### Exercise instructions
Within the listing, each line that has the string "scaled" should be copied.
>>>
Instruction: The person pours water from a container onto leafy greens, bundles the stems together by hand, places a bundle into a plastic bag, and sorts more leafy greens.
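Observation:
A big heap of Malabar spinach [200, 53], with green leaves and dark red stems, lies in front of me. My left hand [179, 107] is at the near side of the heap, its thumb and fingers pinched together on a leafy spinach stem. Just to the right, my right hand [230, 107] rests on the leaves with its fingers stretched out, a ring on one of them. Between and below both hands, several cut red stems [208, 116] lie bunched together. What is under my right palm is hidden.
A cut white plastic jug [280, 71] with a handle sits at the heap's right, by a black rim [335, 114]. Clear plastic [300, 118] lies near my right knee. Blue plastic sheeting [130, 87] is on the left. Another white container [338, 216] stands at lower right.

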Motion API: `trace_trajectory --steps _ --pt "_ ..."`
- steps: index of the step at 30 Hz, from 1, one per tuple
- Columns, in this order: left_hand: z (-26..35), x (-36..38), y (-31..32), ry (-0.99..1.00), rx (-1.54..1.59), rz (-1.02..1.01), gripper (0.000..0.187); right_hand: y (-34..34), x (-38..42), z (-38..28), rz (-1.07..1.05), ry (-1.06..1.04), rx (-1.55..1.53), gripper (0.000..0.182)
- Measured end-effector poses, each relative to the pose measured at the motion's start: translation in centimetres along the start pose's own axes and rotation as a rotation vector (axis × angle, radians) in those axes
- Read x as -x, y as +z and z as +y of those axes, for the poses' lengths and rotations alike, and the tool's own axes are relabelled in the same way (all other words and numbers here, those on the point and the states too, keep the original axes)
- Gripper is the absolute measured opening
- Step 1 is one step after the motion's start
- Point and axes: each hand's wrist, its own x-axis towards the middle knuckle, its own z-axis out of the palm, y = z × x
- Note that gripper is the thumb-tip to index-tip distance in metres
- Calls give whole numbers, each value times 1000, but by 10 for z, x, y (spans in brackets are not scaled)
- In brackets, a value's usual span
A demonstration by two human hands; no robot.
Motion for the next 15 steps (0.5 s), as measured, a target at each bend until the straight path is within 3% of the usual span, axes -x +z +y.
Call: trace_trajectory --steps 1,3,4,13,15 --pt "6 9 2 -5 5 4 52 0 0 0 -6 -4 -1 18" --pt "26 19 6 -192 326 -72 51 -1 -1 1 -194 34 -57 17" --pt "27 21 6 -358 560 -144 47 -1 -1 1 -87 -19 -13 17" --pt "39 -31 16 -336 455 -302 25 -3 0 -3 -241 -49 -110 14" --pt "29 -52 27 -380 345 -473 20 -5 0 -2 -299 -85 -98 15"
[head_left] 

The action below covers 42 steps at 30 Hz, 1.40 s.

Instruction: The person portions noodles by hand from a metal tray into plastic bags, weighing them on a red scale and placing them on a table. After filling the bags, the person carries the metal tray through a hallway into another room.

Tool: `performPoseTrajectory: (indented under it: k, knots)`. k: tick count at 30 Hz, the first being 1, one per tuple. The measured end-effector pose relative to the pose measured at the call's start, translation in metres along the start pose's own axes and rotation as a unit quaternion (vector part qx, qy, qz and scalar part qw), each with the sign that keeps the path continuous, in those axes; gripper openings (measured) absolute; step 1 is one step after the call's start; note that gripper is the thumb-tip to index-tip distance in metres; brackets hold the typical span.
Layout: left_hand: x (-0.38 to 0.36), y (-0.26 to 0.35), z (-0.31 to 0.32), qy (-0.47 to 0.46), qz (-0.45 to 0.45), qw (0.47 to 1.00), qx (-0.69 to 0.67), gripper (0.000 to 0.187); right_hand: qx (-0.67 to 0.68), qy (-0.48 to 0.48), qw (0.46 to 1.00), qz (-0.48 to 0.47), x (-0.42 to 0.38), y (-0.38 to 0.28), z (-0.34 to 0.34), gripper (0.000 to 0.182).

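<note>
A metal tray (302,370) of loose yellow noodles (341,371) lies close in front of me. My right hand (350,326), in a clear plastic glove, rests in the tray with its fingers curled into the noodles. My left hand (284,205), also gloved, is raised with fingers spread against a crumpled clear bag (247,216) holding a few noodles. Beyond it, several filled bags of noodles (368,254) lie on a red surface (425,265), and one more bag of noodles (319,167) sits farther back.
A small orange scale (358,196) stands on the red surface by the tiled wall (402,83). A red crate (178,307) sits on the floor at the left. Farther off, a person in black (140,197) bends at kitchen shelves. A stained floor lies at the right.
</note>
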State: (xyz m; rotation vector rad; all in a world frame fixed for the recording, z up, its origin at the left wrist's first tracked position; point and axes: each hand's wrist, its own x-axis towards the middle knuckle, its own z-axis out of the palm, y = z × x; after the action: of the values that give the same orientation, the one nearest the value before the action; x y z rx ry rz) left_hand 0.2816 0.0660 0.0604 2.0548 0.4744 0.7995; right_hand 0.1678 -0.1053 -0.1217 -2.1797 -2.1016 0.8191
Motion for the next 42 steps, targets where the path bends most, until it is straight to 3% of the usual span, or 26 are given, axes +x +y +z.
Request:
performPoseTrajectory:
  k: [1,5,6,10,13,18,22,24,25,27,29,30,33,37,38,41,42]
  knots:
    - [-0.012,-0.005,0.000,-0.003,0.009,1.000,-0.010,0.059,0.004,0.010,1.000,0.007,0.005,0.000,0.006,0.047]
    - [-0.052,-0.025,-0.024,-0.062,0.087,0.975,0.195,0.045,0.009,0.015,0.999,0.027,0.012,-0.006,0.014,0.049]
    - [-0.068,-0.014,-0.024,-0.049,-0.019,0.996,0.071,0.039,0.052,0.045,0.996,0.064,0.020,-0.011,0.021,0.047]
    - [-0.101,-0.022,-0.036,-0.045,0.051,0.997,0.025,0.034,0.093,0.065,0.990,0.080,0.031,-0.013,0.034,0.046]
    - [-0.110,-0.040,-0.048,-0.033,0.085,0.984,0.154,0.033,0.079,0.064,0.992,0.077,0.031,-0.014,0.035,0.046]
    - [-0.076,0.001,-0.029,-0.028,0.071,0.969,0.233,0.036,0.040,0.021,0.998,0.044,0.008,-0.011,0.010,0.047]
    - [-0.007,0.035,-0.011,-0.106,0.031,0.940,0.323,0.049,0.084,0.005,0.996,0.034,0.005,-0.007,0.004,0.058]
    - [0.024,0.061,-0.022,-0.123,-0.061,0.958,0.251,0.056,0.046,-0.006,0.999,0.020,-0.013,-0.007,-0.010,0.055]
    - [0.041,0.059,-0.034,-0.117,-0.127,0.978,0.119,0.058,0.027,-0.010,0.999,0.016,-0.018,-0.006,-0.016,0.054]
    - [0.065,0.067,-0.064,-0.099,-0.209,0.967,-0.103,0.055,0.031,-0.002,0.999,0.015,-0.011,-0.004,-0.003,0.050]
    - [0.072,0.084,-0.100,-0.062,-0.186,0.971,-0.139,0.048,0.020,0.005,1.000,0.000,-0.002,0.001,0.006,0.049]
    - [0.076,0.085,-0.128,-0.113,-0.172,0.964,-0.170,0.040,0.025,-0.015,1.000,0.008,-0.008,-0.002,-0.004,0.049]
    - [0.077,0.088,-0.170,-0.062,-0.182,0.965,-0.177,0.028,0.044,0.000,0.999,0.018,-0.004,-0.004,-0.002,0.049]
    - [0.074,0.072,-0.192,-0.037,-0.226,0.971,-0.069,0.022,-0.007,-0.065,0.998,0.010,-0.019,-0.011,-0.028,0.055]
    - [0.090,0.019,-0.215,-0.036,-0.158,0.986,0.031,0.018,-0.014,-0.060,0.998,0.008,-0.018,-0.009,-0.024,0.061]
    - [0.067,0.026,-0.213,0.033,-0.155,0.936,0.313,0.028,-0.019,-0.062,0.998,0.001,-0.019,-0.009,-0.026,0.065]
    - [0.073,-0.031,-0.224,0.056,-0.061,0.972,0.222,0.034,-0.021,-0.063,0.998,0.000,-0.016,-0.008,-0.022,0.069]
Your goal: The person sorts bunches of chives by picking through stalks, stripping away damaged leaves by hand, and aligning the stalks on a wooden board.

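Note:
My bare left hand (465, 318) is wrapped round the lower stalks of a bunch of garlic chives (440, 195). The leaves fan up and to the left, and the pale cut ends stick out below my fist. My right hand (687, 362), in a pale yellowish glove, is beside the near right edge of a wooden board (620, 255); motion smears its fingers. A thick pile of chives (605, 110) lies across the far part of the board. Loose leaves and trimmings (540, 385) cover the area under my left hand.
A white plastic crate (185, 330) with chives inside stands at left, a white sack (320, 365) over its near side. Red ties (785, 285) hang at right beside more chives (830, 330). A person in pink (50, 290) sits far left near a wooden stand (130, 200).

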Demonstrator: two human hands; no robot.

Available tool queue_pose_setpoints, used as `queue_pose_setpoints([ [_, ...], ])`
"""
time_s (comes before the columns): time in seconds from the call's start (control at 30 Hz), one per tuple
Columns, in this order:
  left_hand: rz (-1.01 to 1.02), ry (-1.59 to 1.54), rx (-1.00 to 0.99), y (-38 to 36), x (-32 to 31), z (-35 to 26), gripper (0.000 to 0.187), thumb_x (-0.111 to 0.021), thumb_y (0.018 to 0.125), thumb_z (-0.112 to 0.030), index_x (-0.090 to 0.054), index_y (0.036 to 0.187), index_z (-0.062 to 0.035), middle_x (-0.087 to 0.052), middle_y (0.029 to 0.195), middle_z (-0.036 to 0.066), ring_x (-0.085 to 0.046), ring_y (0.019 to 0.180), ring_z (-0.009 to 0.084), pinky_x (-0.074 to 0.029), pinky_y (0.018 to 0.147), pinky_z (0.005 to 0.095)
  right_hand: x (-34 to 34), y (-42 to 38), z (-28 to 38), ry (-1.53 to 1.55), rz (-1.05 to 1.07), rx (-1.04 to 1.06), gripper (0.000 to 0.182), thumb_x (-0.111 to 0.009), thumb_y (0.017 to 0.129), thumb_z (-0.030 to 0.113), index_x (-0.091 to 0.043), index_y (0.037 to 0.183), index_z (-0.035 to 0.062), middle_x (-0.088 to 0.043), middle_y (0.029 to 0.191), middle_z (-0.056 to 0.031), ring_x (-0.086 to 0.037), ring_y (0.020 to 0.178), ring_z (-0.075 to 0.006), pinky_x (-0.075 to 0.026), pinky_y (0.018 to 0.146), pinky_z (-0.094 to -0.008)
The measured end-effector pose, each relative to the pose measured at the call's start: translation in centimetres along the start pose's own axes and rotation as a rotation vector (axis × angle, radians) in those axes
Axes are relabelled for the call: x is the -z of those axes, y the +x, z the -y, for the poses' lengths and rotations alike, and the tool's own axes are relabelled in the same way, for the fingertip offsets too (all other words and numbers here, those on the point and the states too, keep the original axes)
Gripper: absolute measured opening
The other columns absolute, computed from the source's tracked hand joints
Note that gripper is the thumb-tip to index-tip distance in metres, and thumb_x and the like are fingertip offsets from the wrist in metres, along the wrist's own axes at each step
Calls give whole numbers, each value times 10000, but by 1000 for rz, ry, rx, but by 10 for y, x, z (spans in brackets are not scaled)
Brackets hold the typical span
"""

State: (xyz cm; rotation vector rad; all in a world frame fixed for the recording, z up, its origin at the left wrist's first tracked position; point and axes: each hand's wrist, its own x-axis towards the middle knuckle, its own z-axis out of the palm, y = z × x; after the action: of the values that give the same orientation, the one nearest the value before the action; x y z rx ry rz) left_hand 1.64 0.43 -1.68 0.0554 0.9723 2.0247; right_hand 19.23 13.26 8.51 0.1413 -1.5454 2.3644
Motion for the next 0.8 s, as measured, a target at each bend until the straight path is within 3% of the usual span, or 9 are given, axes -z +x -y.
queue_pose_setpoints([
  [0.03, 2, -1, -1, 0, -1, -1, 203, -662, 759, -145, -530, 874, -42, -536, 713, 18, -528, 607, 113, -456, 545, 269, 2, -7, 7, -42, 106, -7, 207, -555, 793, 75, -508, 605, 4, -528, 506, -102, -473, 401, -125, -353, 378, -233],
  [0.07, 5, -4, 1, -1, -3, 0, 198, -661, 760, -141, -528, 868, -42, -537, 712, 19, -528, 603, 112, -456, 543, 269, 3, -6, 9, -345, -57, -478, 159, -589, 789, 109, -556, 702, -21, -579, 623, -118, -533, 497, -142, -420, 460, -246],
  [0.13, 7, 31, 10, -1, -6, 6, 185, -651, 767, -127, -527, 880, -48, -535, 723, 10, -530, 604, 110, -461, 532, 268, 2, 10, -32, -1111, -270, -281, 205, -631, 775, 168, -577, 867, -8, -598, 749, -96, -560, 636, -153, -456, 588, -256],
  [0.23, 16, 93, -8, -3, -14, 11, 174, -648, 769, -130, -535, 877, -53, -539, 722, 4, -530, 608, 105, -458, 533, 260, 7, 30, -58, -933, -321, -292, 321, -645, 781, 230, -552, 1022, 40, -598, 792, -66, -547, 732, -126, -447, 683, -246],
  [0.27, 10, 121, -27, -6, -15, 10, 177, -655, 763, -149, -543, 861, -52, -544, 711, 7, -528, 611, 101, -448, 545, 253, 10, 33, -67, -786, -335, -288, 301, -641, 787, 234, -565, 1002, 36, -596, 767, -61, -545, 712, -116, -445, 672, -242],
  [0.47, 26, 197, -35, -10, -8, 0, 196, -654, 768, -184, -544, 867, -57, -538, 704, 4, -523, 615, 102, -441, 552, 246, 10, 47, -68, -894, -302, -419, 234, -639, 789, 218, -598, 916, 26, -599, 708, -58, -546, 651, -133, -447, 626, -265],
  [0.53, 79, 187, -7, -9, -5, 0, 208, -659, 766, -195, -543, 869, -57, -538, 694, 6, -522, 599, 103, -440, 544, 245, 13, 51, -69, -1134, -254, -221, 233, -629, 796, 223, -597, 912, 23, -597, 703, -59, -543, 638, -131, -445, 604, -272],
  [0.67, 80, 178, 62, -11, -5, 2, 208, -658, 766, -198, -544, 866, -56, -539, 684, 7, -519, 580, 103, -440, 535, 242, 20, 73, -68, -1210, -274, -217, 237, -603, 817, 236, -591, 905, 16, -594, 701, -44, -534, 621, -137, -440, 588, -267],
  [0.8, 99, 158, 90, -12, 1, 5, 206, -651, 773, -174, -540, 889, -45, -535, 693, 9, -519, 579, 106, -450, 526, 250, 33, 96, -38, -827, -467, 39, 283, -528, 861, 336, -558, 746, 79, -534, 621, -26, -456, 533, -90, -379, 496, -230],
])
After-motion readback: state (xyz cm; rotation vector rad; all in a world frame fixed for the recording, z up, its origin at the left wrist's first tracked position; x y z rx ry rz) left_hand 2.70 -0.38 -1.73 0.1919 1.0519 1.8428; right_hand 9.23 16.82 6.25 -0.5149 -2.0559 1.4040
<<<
### Response to this task
- Calls give whole numbers, each value times 1000, but by 10 for z, x, y (spans in brackets are not scaled)
Calls give whole numbers, each value times 10000, but by 1000 for rz, ry, rx, but by 10 for y, x, z (spans in brackets are not scaled)

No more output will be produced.